Auch wenn dies die Missachtung aller Hygienevorschriften bedeutete, musste der wahre Gesundheitszustand der Armeen um jeden Preis vor der öffentlichen Meinung und der Arbeiterklasse verheimlicht werden. Denn die Bourgeoisie hatte allen Grund, sich vor deren Reaktionen zu fürchten zu einem Zeitpunkt, als das Ende des Krieges in Sicht kam und das Ansehen der Oktoberrevolution zunahm. Schulen, Varietés und Restaurants blieben geöffnet – außer wenn es nicht mehr genügend gesundes Personal, das dort arbeiten konnte. Man konnte die Fabriken und das Transportwesen nicht runterfahren und die kranken Arbeiter isolieren, da sonst die Versorgung der Front mit Kriegsmaterial und die Versorgung der Bevölkerung mit Nahrungsmitteln gefährdet war; und da sonst die Gefahr bestand, dass den Industriellen staatliche Aufträge und kolossale Gewinne entgehen könnten. Bestenfalls wurden Arbeitszeiten oder Arbeitstempo verringert – in der Hoffnung, die Arbeiter so auch am nächsten Tag noch auf ihren Posten zu halten. In den meisten Fällen aber wurden die Arbeiter schlicht zwangsverpflichtet, so bei der Eisenbahn, von der der Truppen- und Materialtransport an die Front abhing.

Um die Militärkrankenhäuser nicht zu überfüllen, wurden die Kranken, manchmal stehend, in überfüllten Zügen zu anderen Krankenhäusern transportiert, wodurch die Grippe noch mehr im ganzen Land verbreitet wurde. Um einen Begriff zu verwenden, der in den letzten drei Monaten von den Medien so oft genutzt wurde: Alle Kasernen, Krankenhäuser, Bahnhöfe, Fabriken, aber auch die von den Armeen errichteten Bordelle waren „Hotspots“, was durch die unaufhörlichen Truppenbewegungen zwischen der Front und dem Hinterland verstärkt wurde. Die Militärärzte erwogen eine Zeit lang, keinen Fronturlaub mehr zu gewähren, um die Übertragung der Krankheit einzudämmen. Doch das Oberkommando sprachen sich dagegen aus: Man erinnerte sich noch lebhaft an die Meutereien im Jahr 1917, wo die Einschränkung des Fronturlaubs einer der Faktoren für die Wut und die Revolte der Soldaten gewesen war. Die Ansteckenden zu isolieren und abzusondern, statt sie alle in den Krankenhäusern zu versorgen, überstieg die Kapazitäten der Gesundheitssysteme, die ganz auf die Notwendigkeit ausgerichtet waren, die größtmögliche Zahl an Soldaten kampffähig zu halten – selbst auf die Gefahr hin, Zehntausende mit Grippe infizierte Männer an die Front zurückzuschicken.

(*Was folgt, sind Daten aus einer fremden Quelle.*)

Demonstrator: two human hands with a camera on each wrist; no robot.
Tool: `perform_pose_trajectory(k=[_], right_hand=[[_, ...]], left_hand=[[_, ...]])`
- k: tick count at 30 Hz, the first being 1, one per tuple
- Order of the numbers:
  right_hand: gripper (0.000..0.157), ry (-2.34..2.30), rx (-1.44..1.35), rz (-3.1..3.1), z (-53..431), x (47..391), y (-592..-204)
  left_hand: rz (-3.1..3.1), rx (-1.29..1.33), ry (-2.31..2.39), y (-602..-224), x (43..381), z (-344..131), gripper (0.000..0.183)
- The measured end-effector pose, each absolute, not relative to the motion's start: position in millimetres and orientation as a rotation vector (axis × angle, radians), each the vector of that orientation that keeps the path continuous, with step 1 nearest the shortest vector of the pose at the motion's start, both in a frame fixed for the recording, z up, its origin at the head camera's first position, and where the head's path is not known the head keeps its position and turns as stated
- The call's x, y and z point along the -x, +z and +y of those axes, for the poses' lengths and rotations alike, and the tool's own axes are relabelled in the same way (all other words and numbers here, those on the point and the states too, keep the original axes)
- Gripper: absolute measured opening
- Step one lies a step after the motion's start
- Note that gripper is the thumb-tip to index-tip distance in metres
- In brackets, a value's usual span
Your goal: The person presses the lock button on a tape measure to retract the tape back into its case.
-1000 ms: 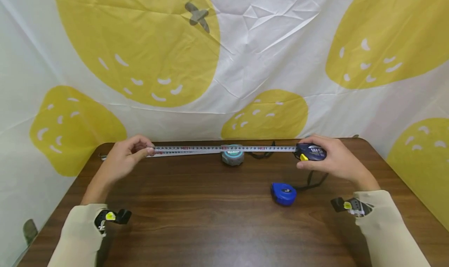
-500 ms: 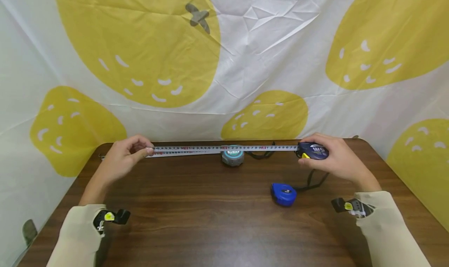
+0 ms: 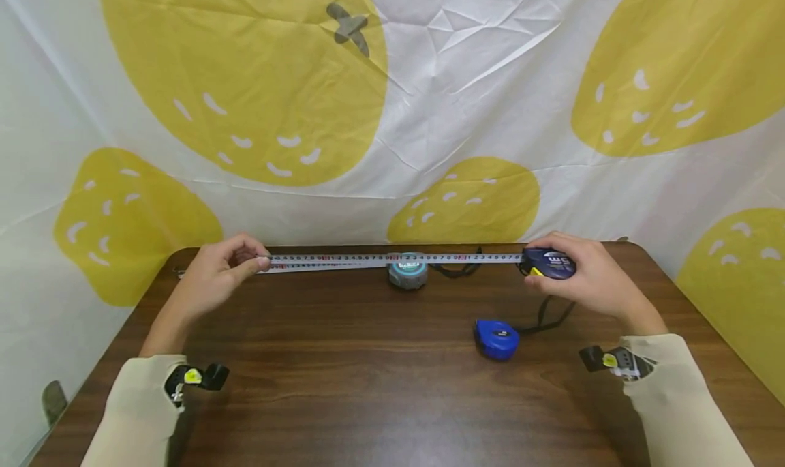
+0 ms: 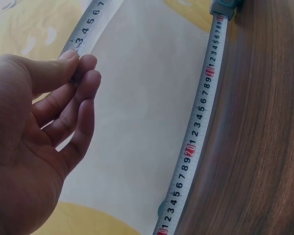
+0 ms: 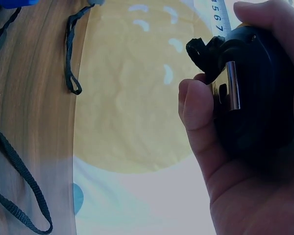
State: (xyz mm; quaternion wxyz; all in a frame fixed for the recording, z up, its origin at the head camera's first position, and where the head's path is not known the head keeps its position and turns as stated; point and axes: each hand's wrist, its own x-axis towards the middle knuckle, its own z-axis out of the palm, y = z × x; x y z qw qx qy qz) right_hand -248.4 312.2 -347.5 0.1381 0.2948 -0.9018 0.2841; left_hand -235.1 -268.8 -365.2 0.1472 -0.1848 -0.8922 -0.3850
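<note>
My left hand [image 3: 223, 269] pinches the free end of a white tape measure blade [image 4: 90, 24] between thumb and fingertips. In my right hand [image 3: 591, 276] is the dark navy tape measure [image 3: 550, 263] that this blade comes out of, marked 5m, with a yellow button near my thumb. The blade runs straight and level between both hands, above the table. Behind and below it, a grey-and-teal tape measure [image 3: 407, 271] rests with its own blade [image 4: 196, 127] drawn out leftwards. The right wrist view shows the held case's metal clip [image 5: 233, 85] and a bunched black strap [image 5: 202, 55].
A blue tape measure [image 3: 497, 339] lies on the brown wooden table [image 3: 343, 392], its black strap [image 5: 19, 171] trailing right. The teal one's black strap [image 3: 456, 271] lies near the back edge. A white curtain with yellow fruit shapes [image 3: 466, 201] hangs behind the table.
My right hand has shifted very slightly to the right with the navy tape measure, drawing out a little more blade. My left hand has stayed almost still.
</note>
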Motion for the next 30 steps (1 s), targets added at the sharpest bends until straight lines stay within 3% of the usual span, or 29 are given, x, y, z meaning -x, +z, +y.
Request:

Kurz gesagt, die Erfordernisse des Krieges zwischen den imperialistischen Mächten machten es praktisch unmöglich, das Ausmaß der Epidemie in irgendeiner Weise zu begrenzen.

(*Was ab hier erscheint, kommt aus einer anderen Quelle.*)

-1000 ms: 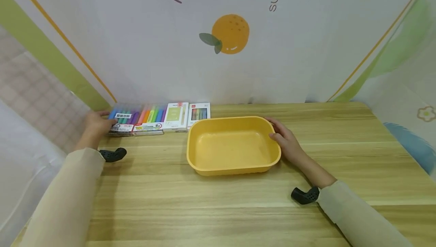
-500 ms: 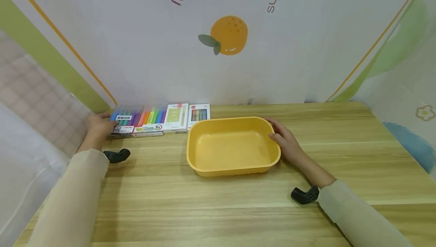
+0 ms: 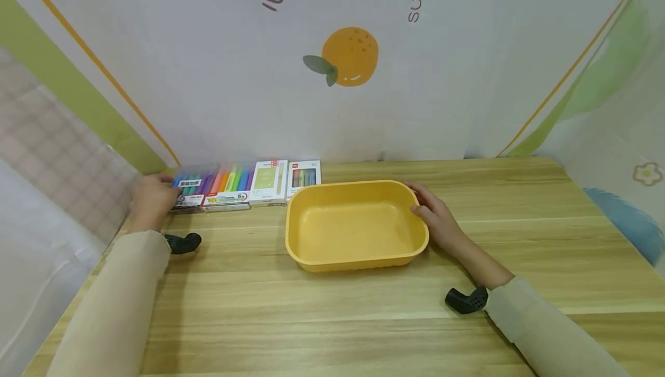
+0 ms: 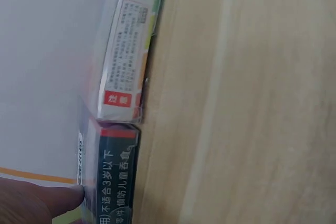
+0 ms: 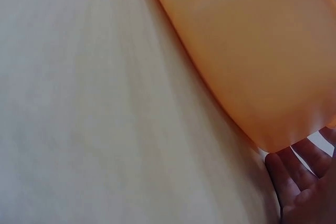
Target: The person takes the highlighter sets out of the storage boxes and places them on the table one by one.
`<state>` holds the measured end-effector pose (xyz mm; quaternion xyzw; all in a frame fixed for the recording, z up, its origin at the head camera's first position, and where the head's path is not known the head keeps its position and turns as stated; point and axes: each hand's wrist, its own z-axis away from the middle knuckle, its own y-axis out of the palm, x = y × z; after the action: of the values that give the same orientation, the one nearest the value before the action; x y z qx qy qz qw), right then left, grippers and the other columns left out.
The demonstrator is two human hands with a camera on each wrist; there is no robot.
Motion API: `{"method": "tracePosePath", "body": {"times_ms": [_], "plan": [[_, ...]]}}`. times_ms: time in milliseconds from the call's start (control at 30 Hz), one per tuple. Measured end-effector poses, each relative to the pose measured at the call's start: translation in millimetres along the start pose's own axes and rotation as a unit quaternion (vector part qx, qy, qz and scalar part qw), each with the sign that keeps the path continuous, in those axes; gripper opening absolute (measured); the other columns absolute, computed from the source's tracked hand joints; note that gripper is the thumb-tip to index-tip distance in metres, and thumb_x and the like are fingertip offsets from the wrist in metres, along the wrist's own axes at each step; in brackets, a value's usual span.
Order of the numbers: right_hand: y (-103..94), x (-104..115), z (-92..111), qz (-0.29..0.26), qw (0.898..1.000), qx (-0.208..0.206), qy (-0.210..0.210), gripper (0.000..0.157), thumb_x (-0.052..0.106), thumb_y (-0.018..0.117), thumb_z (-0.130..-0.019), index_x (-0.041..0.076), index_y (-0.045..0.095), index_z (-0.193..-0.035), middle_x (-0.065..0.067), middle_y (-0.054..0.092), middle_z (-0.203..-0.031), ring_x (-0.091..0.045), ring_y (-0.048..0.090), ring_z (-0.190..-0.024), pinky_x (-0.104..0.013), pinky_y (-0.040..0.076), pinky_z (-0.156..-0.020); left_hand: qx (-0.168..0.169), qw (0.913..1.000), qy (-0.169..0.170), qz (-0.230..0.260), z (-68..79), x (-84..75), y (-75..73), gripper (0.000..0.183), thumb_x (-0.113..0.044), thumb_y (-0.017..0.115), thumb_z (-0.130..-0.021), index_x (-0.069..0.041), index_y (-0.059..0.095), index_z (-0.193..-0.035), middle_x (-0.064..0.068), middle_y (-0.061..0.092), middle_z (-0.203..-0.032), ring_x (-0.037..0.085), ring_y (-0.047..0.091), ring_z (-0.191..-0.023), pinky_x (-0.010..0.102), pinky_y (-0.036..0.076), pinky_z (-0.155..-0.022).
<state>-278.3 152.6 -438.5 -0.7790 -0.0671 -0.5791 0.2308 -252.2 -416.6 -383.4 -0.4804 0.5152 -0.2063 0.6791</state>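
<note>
My left hand [image 3: 153,201] holds the left end of a clear pack of blue, green and purple markers [image 3: 193,185]. Its thumb lies on the pack, and the fingers behind are partly hidden. In the left wrist view, a fingertip meets the upper edge of that dark-sided pack [image 4: 118,174]. Against it stands a pack of bright highlighters [image 3: 230,183], whose printed side [image 4: 123,56] shows there too. My right hand [image 3: 440,222] grips the right end of a yellow plastic basin [image 3: 358,227], thumb over the rim and fingers outside. Nothing lies in the basin.
Right of the highlighters are a white box with a green panel [image 3: 267,183] and a white box with a window of coloured pens [image 3: 303,176], partly behind the basin. A fruit-print cloth [image 3: 249,94] hangs at the back of the wooden table [image 3: 322,319].
My left hand has shifted slightly right, and the left end of the marker pack has moved a little closer to the highlighter pack. The right hand and basin stay in place.
</note>
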Motion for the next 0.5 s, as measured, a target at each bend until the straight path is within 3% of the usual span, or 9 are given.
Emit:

Aber der schmutzige Krieg, den sich die Bourgeoisien auf dem Rücken der einfachen Bevölkerung lieferten, hatte noch andere katastrophale Folgen. Diese erklären zum Teil die außergewöhnlich hohe Sterblichkeit dieser Grippe oder genauer gesagt der drei Grippewellen, die sie kennzeichneten. Die Grippewellen töteten überwiegend Menschen im Alter zwischen 20 und 40 Jahren. Zum einen deshalb, weil die Älteren bereits aufgrund einer früheren Grippeepisode (die so genannte Russische Grippe von 1889-1890) teilweise immun waren. Jedoch auch, weil der Organismus der Soldaten wie auch der Zivilisten durch die Entbehrungen und den körperlichen Verschleiß bereits erheblich geschwächt waren. Die österreichisch-ungarischen Soldaten, die in Italien ununterbrochen im Einsatz waren und unter Hunger und Malaria litten, erlagen zwei- bis dreimal häufiger der Grippe als den Kugeln des Krieges. Auch die Soldaten, die Gasangriffen ausgesetzt gewesen waren, traf die Grippe mit voller Wucht, da ihre Atemwege bereits geschädigt waren. Eine extrem hohe Zahl von ihnen starb an der Grippe.

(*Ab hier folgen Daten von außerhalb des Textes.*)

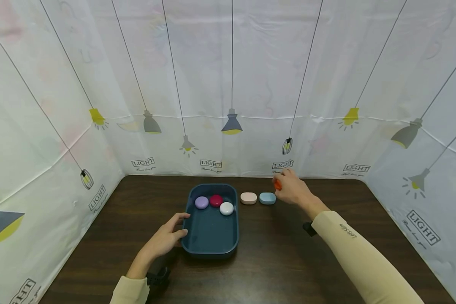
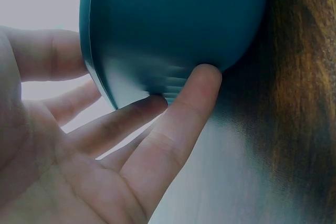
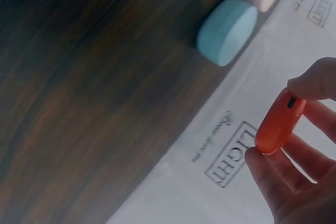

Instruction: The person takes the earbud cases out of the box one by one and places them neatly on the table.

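Observation:
My right hand (image 1: 291,186) is above the back of the table, pinching a smooth orange rounded piece (image 3: 280,121) by its ends between thumb and fingertips. A small black mark shows near one end of it. My left hand (image 1: 167,233) touches the left wall of a dark blue rectangular bin (image 1: 209,234), its fingers fairly straight against the outside in the left wrist view. Inside the bin's far half lie a lilac round piece (image 1: 202,202), a crimson one (image 1: 216,200) and a white one (image 1: 226,208).
Right of the bin, a pale pink oval piece (image 1: 248,198) and a light blue oval piece (image 1: 267,198) sit side by side on the dark wood table (image 1: 273,261). A white sheet (image 1: 251,143) printed with lamps hangs behind the table and along both sides.

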Demonstrator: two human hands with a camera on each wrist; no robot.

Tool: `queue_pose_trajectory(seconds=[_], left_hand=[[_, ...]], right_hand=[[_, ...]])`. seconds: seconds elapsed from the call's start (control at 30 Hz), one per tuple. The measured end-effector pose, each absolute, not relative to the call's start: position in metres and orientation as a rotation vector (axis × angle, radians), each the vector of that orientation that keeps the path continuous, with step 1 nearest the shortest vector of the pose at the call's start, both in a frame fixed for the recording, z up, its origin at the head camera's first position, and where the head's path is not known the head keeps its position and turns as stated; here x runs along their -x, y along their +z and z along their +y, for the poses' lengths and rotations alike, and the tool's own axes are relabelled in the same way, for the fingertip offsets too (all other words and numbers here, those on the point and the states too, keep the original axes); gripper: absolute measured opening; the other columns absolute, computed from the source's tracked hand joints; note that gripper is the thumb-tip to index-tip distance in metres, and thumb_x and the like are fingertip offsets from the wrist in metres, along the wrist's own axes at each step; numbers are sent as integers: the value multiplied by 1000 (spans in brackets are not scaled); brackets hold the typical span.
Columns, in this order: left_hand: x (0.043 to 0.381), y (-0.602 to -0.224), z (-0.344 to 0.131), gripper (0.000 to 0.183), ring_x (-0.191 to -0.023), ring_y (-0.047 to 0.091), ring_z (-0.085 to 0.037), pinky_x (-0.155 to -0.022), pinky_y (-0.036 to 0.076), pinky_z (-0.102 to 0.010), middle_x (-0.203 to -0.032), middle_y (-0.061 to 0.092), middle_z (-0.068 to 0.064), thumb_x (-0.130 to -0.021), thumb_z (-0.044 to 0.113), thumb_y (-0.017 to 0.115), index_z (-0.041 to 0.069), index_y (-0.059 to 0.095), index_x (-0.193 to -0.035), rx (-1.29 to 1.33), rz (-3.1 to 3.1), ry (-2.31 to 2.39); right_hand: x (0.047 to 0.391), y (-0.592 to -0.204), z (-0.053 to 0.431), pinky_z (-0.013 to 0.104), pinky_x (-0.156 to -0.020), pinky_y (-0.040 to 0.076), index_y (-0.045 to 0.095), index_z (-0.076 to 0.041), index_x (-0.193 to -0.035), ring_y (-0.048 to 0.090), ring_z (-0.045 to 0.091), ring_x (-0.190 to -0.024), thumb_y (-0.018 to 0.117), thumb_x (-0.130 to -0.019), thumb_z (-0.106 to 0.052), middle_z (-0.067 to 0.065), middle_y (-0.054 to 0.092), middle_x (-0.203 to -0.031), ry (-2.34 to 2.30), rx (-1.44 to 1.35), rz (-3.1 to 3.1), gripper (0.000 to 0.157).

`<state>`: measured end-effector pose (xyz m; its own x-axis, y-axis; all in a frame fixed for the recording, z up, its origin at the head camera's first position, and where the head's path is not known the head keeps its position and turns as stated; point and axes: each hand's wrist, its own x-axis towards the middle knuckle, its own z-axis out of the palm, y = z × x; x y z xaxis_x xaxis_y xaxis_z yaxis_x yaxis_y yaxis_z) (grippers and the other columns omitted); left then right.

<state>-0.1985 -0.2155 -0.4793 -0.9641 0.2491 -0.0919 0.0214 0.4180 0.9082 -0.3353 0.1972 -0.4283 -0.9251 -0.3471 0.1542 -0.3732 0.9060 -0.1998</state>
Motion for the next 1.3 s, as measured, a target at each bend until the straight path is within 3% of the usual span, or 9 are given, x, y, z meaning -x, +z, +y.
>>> queue_pose_trajectory(seconds=[0.27, 0.47, 0.73, 1.3], left_hand=[[200, -480, -215, 42, -111, 56, -34, -74, 55, -42, -144, 37, -21, -97, 12, 52, 20, 44, -137, -244, 2461, 1574], [200, -481, -216, 41, -111, 56, -33, -74, 55, -41, -144, 37, -22, -97, 14, 52, 21, 44, -137, -246, 2475, 1556], [201, -483, -216, 42, -108, 57, -32, -73, 55, -40, -143, 38, -22, -97, 12, 52, 19, 43, -138, -247, 2475, 1557], [200, -480, -215, 41, -109, 56, -33, -74, 55, -41, -143, 37, -22, -97, 11, 50, 21, 43, -137, -236, 2480, 1543]], right_hand=[[343, -455, 210, 46, -63, 47, 64, -12, -107, 40, 31, -99, 68, -80, -18, 12, 51, -107, 331, -501, -3004, 28], [346, -468, 214, 50, -65, 48, 64, -11, -111, 43, 33, -100, 65, -81, -17, 14, 52, -111, 349, -462, -3078, 31], [349, -482, 219, 47, -65, 47, 64, -11, -111, 42, 31, -97, 64, -80, -17, 13, 52, -108, 385, -434, -3131, 31], [341, -475, 223, 54, -73, 48, 65, -10, -112, 45, 36, -106, 64, -84, -19, 15, 54, -113, 419, -455, -3079, 30]])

Die Soldaten, die Arbeiter, ebenso die Frauen, die die Felder allein bestellen und sich um ihre Kinder kümmern mussten, während ihre Männer an der Front waren – keiner von ihnen konnte den Rat der Ärzte befolgen, der lautete ... sich auszuruhen, gut zu essen und zu trinken. Tausende schwangere Frauen starben oder erlitten Totgeburten.

Die Ankündigung des Waffenstillstands vom November 1918 und die Sieges-Feierlichkeiten, die damit einhergingen, fanden auf dem Höhepunkt der Epidemie statt und waren eine Hauptquelle der Ansteckung: Nichts sollte den Frieden der Sieger und die damit einhergehende Propaganda-Operation verderben, insbesondere in den USA, Frankreich und Großbritannien.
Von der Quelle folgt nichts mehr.